Work required:
The response must contain every line of the records that follow, duplicated exactly.

--- Task data Enclosed Below ---

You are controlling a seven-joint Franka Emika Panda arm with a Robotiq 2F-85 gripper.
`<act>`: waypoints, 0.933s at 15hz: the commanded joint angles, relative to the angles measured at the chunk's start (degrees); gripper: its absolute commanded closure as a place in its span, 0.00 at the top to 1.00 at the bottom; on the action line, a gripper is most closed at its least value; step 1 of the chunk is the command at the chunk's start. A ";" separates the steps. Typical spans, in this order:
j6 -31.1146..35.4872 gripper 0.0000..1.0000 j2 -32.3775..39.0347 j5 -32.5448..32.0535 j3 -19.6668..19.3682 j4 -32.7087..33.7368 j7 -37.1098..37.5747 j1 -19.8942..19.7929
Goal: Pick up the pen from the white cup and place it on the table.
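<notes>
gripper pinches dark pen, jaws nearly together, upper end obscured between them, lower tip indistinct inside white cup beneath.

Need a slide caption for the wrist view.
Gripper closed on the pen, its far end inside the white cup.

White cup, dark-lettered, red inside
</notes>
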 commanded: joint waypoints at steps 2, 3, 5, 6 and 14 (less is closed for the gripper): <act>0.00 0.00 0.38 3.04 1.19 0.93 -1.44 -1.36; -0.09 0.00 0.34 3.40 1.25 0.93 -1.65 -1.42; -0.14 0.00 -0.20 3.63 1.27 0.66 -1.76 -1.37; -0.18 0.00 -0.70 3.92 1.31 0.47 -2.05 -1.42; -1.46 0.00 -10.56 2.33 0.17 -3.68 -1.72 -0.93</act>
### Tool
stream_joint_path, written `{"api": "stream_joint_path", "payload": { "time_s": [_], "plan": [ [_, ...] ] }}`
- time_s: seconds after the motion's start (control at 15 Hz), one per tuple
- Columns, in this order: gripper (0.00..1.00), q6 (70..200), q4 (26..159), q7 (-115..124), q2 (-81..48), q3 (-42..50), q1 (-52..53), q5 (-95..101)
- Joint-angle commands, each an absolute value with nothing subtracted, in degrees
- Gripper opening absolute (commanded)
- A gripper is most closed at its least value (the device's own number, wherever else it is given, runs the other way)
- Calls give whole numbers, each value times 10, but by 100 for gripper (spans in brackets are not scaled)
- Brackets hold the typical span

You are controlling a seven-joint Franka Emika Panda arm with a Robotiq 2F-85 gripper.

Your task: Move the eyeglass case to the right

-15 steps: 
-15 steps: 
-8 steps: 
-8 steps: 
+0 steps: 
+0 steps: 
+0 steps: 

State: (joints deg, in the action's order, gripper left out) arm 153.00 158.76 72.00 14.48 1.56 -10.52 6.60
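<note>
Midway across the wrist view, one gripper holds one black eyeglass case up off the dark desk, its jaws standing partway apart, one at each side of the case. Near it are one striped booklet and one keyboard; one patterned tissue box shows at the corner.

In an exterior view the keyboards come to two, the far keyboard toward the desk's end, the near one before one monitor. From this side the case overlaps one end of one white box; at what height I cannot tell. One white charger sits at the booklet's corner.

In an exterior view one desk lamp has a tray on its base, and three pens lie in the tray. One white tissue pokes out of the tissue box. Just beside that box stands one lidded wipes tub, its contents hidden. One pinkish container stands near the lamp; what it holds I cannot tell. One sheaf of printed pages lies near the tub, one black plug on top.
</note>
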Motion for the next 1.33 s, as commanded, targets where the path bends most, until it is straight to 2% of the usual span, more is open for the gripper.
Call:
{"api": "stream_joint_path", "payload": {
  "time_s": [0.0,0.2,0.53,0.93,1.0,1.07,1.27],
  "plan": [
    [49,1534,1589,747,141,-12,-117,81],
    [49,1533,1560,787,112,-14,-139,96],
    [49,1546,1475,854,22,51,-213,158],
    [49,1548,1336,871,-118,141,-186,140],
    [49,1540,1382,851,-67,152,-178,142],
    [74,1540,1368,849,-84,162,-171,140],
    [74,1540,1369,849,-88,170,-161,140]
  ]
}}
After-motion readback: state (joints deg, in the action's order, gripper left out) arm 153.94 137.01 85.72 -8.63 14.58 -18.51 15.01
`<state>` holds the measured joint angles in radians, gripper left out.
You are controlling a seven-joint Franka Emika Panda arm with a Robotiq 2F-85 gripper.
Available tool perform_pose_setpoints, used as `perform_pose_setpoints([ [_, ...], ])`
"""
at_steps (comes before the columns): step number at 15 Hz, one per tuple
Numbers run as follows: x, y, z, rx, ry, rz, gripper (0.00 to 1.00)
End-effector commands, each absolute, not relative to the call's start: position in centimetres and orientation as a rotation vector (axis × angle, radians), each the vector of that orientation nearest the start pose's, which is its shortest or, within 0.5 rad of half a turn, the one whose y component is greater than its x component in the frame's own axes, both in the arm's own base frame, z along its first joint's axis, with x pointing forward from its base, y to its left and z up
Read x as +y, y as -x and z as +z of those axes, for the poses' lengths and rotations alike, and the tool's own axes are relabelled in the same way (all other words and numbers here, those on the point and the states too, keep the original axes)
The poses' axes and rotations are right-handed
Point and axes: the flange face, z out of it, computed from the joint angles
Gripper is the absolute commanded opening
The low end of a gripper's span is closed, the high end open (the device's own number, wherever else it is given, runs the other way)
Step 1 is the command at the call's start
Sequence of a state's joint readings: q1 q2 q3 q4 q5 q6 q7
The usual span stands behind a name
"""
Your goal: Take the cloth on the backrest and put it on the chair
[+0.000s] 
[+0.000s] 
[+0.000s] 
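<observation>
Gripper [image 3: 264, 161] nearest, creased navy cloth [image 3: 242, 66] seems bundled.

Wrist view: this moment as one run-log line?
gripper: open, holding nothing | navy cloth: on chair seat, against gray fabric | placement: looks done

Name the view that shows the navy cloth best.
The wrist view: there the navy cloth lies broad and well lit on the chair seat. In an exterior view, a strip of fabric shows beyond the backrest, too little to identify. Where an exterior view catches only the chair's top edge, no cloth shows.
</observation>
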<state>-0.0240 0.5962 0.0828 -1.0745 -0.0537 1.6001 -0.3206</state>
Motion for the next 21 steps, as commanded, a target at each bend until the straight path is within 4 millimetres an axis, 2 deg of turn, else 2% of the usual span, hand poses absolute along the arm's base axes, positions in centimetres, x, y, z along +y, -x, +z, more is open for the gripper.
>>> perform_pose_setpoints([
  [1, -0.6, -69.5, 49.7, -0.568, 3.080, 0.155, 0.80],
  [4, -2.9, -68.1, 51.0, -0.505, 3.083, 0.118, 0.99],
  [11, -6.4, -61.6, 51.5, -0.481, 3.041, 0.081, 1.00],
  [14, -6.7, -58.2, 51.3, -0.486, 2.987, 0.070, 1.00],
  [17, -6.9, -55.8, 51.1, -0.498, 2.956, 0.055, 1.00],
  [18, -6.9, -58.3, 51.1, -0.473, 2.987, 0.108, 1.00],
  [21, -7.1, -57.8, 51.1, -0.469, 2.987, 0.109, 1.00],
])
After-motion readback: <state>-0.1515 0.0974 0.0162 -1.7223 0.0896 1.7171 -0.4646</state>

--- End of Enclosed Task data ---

Answer space:
You are controlling a seven-joint Franka Emika Panda arm with a Robotiq 2F-85 gripper.
`<act>`: waypoints, 0.933s at 15hz: the commanded joint angles, relative to the angles measured at the chunk's start (degrees); gripper: its absolute commanded closure as a place in its span, 0.00 at the top to 1.00 at the bottom; on the action line, a gripper is most closed at its least value; step 1 of the chunk is the command at the chunk's start. A ";" separates the steps. Typical spans, in this order:
j6 -31.1146..35.4872 gripper 0.0000..1.0000 j2 -32.3775..39.0347 j5 -32.5448..32.0535 j3 -19.6668..19.3682 j4 -32.7087..33.7368 j7 -37.1098..37.5747 j1 -19.8942..19.7929
Goal: Pick up the pen from the white cup and place it on the table.
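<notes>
gripper pinches dark pen, jaws nearly together, upper end obscured between them, lower tip indistinct inside white cup beneath.

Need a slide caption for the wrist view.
Gripper closed on the pen, its far end inside the white cup.

White cup, dark-lettered, red inside
</notes>
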 commanded: joint waypoints at steps 2, 3, 5, 6 and 14 (less is closed for the gripper): <act>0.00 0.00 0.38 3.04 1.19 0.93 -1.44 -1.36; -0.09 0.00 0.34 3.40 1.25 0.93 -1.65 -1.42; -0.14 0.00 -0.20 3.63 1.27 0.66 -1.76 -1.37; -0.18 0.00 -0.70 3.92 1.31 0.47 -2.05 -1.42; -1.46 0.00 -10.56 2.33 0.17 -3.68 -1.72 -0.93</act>
### Tool
stream_joint_path, written `{"api": "stream_joint_path", "payload": { "time_s": [_], "plan": [ [_, ...] ] }}`
- time_s: seconds after the motion's start (control at 15 Hz), one per tuple
- Columns, in this order: gripper (0.00..1.00), q6 (70..200), q4 (26..159), q7 (-115..124), q2 (-81..48), q3 (-42..50), q1 (-52..53), q5 (-95..101)
- Joint-angle commands, each an absolute value with nothing subtracted, in degrees
- Gripper opening absolute (commanded)
- A gripper is most closed at its least value (the device's own number, wherever else it is given, runs the other way)
- Calls give whole numbers, each value times 10, but by 100 for gripper (spans in brackets are not scaled)
- Brackets hold the typical span

You are controlling a seven-joint Franka Emika Panda arm with a Robotiq 2F-85 gripper.

Your task: Move the eyeglass case to the right

-15 steps: 
-15 steps: 
-8 steps: 
-8 steps: 
+0 steps: 
+0 steps: 
+0 steps: 

State: (joints deg, in the action's order, gripper left out) arm 153.00 158.76 72.00 14.48 1.56 -10.52 6.60
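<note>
Midway across the wrist view, one gripper holds one black eyeglass case up off the dark desk, its jaws standing partway apart, one at each side of the case. Near it are one striped booklet and one keyboard; one patterned tissue box shows at the corner.

In an exterior view the keyboards come to two, the far keyboard toward the desk's end, the near one before one monitor. From this side the case overlaps one end of one white box; at what height I cannot tell. One white charger sits at the booklet's corner.

In an exterior view one desk lamp has a tray on its base, and three pens lie in the tray. One white tissue pokes out of the tissue box. Just beside that box stands one lidded wipes tub, its contents hidden. One pinkish container stands near the lamp; what it holds I cannot tell. One sheaf of printed pages lies near the tub, one black plug on top.
</note>
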Motion for the next 1.33 s, as commanded, targets where the path bends most, until it is straight to 2% of the usual span, more is open for the gripper.
Call:
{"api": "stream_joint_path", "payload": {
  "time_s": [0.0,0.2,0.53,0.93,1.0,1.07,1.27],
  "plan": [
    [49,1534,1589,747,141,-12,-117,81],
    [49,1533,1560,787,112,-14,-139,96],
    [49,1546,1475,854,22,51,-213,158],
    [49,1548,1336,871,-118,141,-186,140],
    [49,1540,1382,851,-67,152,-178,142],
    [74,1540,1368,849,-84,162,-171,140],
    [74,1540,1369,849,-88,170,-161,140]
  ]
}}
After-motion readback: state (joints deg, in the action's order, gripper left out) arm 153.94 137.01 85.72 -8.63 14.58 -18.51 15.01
`<state>` holds the measured joint angles in radians, gripper left out.
You are controlling a seven-joint Franka Emika Panda arm with a Robotiq 2F-85 gripper.
Available tool perform_pose_setpoints, used as `perform_pose_setpoints([ [_, ...], ])`
"""
at_steps (comes before the columns): step number at 15 Hz, one per tuple
Numbers run as follows: x, y, z, rx, ry, rz, gripper (0.00 to 1.00)
End-effector commands, each absolute, not relative to the call's start: position in centimetres and orientation as a rotation vector (axis × angle, radians), each the vector of that orientation nearest the start pose's, which is its shortest or, within 0.5 rad of half a turn, the one whose y component is greater than its x component in the frame's own axes, both in the arm's own base frame, z along its first joint's axis, with x pointing forward from its base, y to its left and z up
Read x as +y, y as -x and z as +z of those axes, for the poses' lengths and rotations alike, and the tool's own axes are relabelled in the same way (all other words and numbers here, those on the point and the states too, keep the original axes)
The poses' axes and rotations are right-handed
Point and axes: the flange face, z out of it, computed from the joint angles
Gripper is the absolute commanded opening
The low end of a gripper's span is closed, the high end open (the device's own number, wherever else it is given, runs the other way)
Step 1 is the command at the call's start
Sequence of a state's joint readings: q1 q2 q3 q4 q5 q6 q7
The usual span stands behind a name
"""
Your goal: Take the cloth on the backrest and put it on the chair
[+0.000s] 
[+0.000s] 
[+0.000s] 
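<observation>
Gripper [image 3: 264, 161] nearest, creased navy cloth [image 3: 242, 66] seems bundled.

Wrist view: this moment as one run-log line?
gripper: open, holding nothing | navy cloth: on chair seat, against gray fabric | placement: looks done

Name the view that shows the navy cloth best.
The wrist view: there the navy cloth lies broad and well lit on the chair seat. In an exterior view, a strip of fabric shows beyond the backrest, too little to identify. Where an exterior view catches only the chair's top edge, no cloth shows.
</observation>
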<state>-0.0240 0.5962 0.0828 -1.0745 -0.0537 1.6001 -0.3206</state>
Motion for the next 21 steps, as commanded, a target at each bend until the straight path is within 4 millimetres an axis, 2 deg of turn, else 2% of the usual span, hand poses absolute along the arm's base axes, positions in centimetres, x, y, z along +y, -x, +z, more is open for the gripper.
>>> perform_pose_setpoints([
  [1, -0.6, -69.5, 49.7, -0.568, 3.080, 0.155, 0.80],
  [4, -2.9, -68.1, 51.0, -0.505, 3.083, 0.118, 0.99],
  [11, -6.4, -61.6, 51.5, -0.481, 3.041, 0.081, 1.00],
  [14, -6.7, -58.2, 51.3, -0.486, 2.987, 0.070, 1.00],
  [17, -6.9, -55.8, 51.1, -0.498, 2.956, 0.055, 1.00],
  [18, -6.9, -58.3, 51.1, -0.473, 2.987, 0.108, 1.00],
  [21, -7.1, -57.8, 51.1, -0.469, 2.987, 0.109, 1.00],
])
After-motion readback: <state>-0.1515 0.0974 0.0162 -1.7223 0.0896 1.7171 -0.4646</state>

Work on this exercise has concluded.